- **Work request**: Pictures aside, return every line below exactly as written.

Extracted records:
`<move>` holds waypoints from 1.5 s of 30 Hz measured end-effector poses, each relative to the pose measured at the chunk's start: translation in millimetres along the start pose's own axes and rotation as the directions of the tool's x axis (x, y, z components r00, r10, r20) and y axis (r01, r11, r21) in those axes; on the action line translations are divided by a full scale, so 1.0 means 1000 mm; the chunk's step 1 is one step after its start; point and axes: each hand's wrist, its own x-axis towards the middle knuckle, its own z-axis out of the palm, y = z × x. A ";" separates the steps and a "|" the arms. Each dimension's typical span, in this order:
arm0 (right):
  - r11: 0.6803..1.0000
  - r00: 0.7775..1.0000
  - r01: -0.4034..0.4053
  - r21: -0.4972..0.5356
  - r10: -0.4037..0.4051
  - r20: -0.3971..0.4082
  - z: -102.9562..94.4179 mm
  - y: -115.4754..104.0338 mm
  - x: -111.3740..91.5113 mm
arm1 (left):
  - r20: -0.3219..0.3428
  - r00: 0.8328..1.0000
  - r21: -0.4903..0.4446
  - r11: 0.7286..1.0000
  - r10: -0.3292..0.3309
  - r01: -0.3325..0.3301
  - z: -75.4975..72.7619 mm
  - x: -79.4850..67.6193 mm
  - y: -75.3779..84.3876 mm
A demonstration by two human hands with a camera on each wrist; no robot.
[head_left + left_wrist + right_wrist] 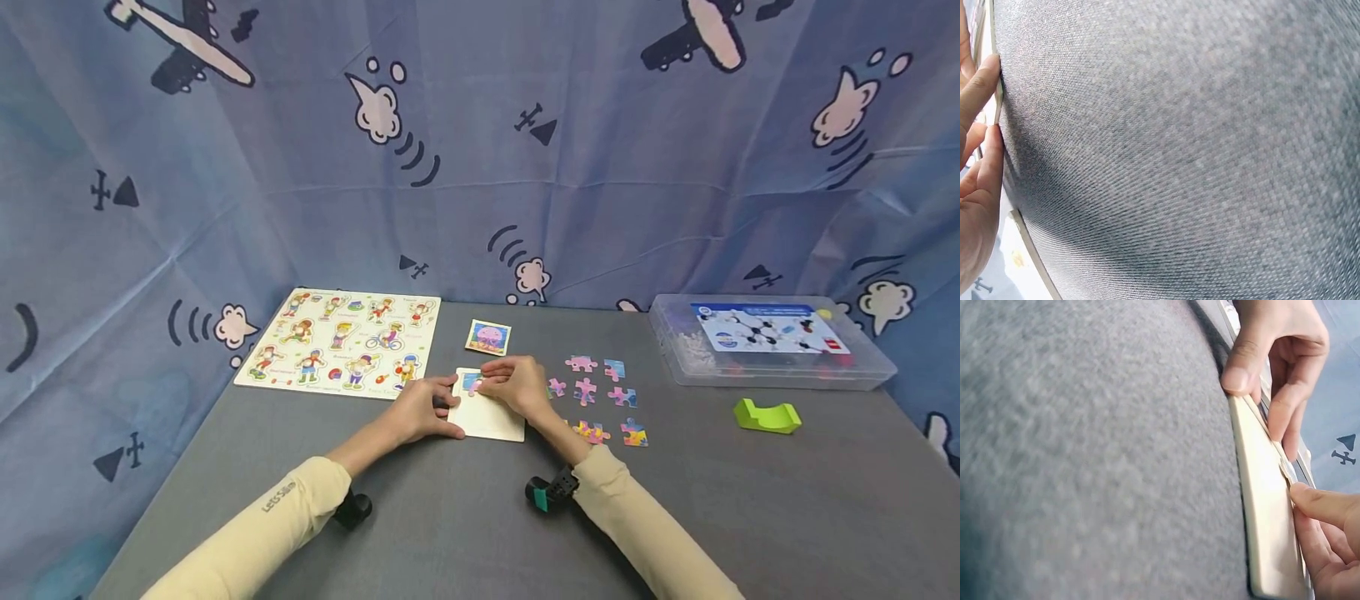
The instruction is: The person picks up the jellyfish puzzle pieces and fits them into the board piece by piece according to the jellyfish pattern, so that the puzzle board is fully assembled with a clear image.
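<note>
— While the left hand (420, 412) steadies the tray (491, 421), where is the right one?

— Just beside it, over the tray's far corner; the right hand (516, 385) has its fingers curled down onto a piece (472, 382) lying in that corner; the right wrist view shows a fingertip (1310, 499) pressing the piece's edge against the tray's top face.

— And how does the left hand lie?

— Thumb on the near edge, fingers bent over the left edge, so it pinches the tray; the left wrist view shows two fingers (982, 81) laid against that thin edge, with grey table (1197, 156) filling the rest; the tray lies flat on the table between both hands.

— What lies round them?

— Right of the right hand, loose pieces (600, 392) are scattered, near it but not touching; beyond the hands sits a small picture card (488, 337); beyond the left hand, a peg board (341, 342) of figures; well off to the right, a green block (767, 415) and a clear box (768, 342) behind it.

— Do the hands touch?

— I cannot tell; they are very close over the tray.
</note>
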 end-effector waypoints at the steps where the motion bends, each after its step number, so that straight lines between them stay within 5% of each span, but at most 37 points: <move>1: 1.000 1.000 0.007 -0.006 -0.007 -0.002 0.001 0.000 0.001 | 0.000 1.000 0.000 1.000 0.001 -0.001 0.000 0.000 0.000; 31: 0.998 1.000 -0.014 0.069 0.013 0.017 0.008 -0.002 0.000 | 0.010 1.000 -0.014 1.000 -0.012 0.012 0.002 0.000 -0.002; 45: 0.924 0.995 -0.084 0.372 0.061 0.075 -0.016 0.004 0.003 | 0.009 1.000 0.011 1.000 -0.023 0.023 -0.001 0.000 0.001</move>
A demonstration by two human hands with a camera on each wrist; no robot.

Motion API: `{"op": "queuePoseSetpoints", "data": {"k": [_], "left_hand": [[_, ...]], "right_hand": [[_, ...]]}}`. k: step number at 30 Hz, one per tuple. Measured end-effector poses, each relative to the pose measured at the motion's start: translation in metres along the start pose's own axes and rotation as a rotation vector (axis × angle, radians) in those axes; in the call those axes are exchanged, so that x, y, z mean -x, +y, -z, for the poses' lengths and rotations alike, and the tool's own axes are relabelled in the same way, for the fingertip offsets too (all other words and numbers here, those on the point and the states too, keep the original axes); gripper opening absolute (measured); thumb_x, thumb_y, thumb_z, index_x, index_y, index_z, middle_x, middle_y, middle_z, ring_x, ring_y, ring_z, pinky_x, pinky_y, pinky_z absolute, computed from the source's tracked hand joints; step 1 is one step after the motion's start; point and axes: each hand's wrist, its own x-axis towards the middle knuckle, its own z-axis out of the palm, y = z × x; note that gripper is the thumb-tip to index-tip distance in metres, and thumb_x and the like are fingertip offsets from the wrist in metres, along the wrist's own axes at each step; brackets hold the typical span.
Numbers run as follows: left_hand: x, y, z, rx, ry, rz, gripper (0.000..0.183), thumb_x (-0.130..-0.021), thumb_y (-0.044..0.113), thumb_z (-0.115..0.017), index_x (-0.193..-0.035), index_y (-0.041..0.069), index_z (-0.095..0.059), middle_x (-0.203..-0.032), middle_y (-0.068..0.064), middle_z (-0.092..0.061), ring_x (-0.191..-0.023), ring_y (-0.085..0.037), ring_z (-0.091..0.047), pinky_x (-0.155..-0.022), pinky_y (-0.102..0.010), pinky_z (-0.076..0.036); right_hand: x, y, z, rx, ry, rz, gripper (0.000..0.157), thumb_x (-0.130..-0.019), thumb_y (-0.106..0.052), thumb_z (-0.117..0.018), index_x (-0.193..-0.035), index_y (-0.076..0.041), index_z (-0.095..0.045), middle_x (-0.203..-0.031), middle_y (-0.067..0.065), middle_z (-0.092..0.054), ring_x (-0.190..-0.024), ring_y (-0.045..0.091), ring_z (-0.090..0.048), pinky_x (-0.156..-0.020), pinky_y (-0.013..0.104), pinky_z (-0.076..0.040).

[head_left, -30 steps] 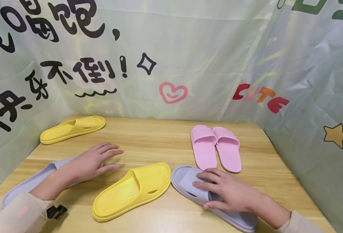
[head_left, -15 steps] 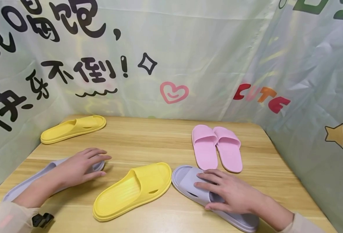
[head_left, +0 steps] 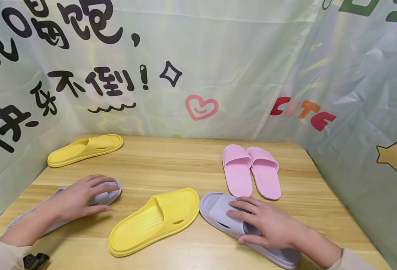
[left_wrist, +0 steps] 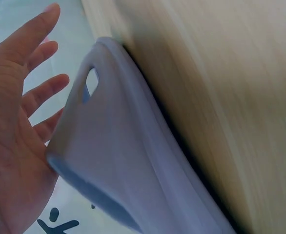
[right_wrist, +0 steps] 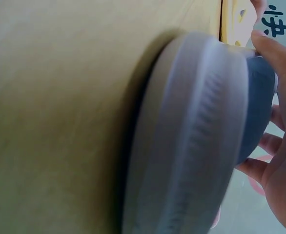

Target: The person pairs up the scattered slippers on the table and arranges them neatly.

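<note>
My left hand (head_left: 80,198) is over the strap of a lavender slide slipper (head_left: 101,198) at the left of the table. In the left wrist view its spread fingers (left_wrist: 48,95) stand beside the strap of that slipper (left_wrist: 109,126), with a gap at the fingertips. My right hand (head_left: 269,221) rests on a second lavender slipper (head_left: 220,210) at the front right. Its fingers lie loosely extended across the strap, the thumb near the opening. The right wrist view shows the slipper's thick sole (right_wrist: 182,136) flat on the table. Between the hands lies a yellow slipper (head_left: 171,206).
Another yellow slipper (head_left: 83,150) lies at the back left corner. Two pink slippers (head_left: 237,176) stand side by side at the back right, just behind the right lavender one. Printed curtains (head_left: 245,75) enclose the wooden table (head_left: 171,161) at the back and sides.
My left hand has moved left and toward me, so more of the left lavender slipper's toe shows. The right hand and the slippers have stayed in place.
</note>
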Motion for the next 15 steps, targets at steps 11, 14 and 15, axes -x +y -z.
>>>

- **Task output**:
`<move>` holds waypoints from 1.5 s of 30 Hz measured end-effector poses, each relative to the pose measured at the chunk's start: translation in millimetres along the start pose's own axes and rotation as the directions of the tool's x axis (x, y, z components r00, r10, r20) and y axis (r01, r11, r21) in those axes; on the action line translations are divided by a full scale, so 1.0 means 1000 mm; the chunk's step 1 is one step after its start; point and axes: each hand's wrist, its own x-axis towards the middle knuckle, its own z-axis out of the palm, y = z × x. A ";" separates the steps and a "|" the arms. Each dimension's typical span, in this order:
arm0 (right):
  - r11: 0.6803..1.0000
  - r00: 0.7775..1.0000
  - r01: -0.4034..0.4053
  - r21: -0.4972..0.5356
  - r10: -0.4037..0.4051
  - r20: -0.3971..0.4082
  - z: -102.9562..94.4179 mm
  - y: -115.4754..104.0338 mm
  - x: -111.3740..91.5113 mm
arm1 (left):
  - r20: -0.3219..0.3428
  - r00: 0.8328..1.0000
  - r21: -0.4903..0.4446
  - r11: 0.7286..1.0000
  - r10: -0.3292..0.3309
  - r01: -0.3325..0.3301
  - z: -75.4975..72.7619 mm
  - x: -79.4850..67.6193 mm
  - y: -75.3779..84.3876 mm
A demonstration by two human hands with a camera on each wrist; no robot.
[head_left + left_wrist + right_wrist] 
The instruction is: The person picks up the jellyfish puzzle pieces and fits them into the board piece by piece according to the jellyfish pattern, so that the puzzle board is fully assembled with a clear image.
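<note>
— While the left hand (420, 412) steadies the tray (491, 421), where is the right one?

— Just beside it, over the tray's far corner; the right hand (516, 385) has its fingers curled down onto a piece (472, 382) lying in that corner; the right wrist view shows a fingertip (1310, 499) pressing the piece's edge against the tray's top face.

— And how does the left hand lie?

— Thumb on the near edge, fingers bent over the left edge, so it pinches the tray; the left wrist view shows two fingers (982, 81) laid against that thin edge, with grey table (1197, 156) filling the rest; the tray lies flat on the table between both hands.

— What lies round them?

— Right of the right hand, loose pieces (600, 392) are scattered, near it but not touching; beyond the hands sits a small picture card (488, 337); beyond the left hand, a peg board (341, 342) of figures; well off to the right, a green block (767, 415) and a clear box (768, 342) behind it.

— Do the hands touch?

— I cannot tell; they are very close over the tray.
</note>
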 end-effector waypoints at the steps where the motion bends, each after its step number, so that straight lines between them stay within 5% of each span, but at most 37 points: <move>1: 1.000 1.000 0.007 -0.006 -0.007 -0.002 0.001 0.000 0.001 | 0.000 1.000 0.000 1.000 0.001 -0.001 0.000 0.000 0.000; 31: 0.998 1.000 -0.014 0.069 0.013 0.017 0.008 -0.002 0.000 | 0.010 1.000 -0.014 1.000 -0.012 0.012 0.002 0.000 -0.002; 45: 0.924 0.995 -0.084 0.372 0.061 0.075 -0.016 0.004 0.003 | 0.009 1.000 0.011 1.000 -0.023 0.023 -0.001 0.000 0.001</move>
A demonstration by two human hands with a camera on each wrist; no robot.

Motion API: `{"op": "queuePoseSetpoints", "data": {"k": [_], "left_hand": [[_, ...]], "right_hand": [[_, ...]]}}`. k: step number at 30 Hz, one per tuple. Measured end-effector poses, each relative to the pose measured at the motion's start: translation in metres along the start pose's own axes and rotation as a rotation vector (axis × angle, radians) in those axes; in the call those axes are exchanged, so that x, y, z mean -x, +y, -z, for the poses' lengths and rotations alike, and the tool's own axes are relabelled in the same way, for the fingertip offsets too (all other words and numbers here, those on the point and the states too, keep the original axes); gripper opening absolute (measured); thumb_x, thumb_y, thumb_z, index_x, index_y, index_z, middle_x, middle_y, middle_z, ring_x, ring_y, ring_z, pinky_x, pinky_y, pinky_z absolute, computed from the source's tracked hand joints; step 1 is one step after the motion's start; point and axes: each hand's wrist, its own x-axis towards the middle knuckle, its own z-axis out of the palm, y = z × x; note that gripper is the thumb-tip to index-tip distance in metres, and thumb_x and the like are fingertip offsets from the wrist in metres, along the wrist's own axes at each step; brackets hold the typical span.
Numbers run as follows: left_hand: x, y, z, rx, ry, rz, gripper (0.000..0.183), thumb_x (-0.130..-0.021), thumb_y (-0.044..0.113), thumb_z (-0.115..0.017), index_x (-0.193..-0.035), index_y (-0.041..0.069), index_z (-0.095..0.059), middle_x (-0.203..-0.032), middle_y (-0.068..0.064), middle_z (-0.092..0.061), ring_x (-0.191..-0.023), ring_y (-0.085..0.037), ring_z (-0.091..0.047), pinky_x (-0.155..-0.022), pinky_y (-0.102..0.010), pinky_z (-0.076..0.036); right_hand: x, y, z, rx, ry, rz, gripper (0.000..0.157), thumb_x (-0.130..-0.019), thumb_y (-0.106..0.052), thumb_z (-0.117..0.018), index_x (-0.193..-0.035), index_y (-0.076..0.041), index_z (-0.095..0.045), middle_x (-0.203..-0.031), middle_y (-0.067..0.065), middle_z (-0.092..0.054), ring_x (-0.190..-0.024), ring_y (-0.045..0.091), ring_z (-0.090..0.048), pinky_x (-0.156..-0.020), pinky_y (-0.013..0.104), pinky_z (-0.076..0.040).

[head_left, -30 steps] 
[head_left, -15 steps] 
[head_left, +0 steps] 
[left_wrist, +0 steps] 
[right_wrist, +0 steps] 

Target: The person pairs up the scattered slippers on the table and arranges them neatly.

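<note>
My left hand (head_left: 80,198) is over the strap of a lavender slide slipper (head_left: 101,198) at the left of the table. In the left wrist view its spread fingers (left_wrist: 48,95) stand beside the strap of that slipper (left_wrist: 109,126), with a gap at the fingertips. My right hand (head_left: 269,221) rests on a second lavender slipper (head_left: 220,210) at the front right. Its fingers lie loosely extended across the strap, the thumb near the opening. The right wrist view shows the slipper's thick sole (right_wrist: 182,136) flat on the table. Between the hands lies a yellow slipper (head_left: 171,206).
Another yellow slipper (head_left: 83,150) lies at the back left corner. Two pink slippers (head_left: 237,176) stand side by side at the back right, just behind the right lavender one. Printed curtains (head_left: 245,75) enclose the wooden table (head_left: 171,161) at the back and sides.
My left hand has moved left and toward me, so more of the left lavender slipper's toe shows. The right hand and the slippers have stayed in place.
</note>
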Motion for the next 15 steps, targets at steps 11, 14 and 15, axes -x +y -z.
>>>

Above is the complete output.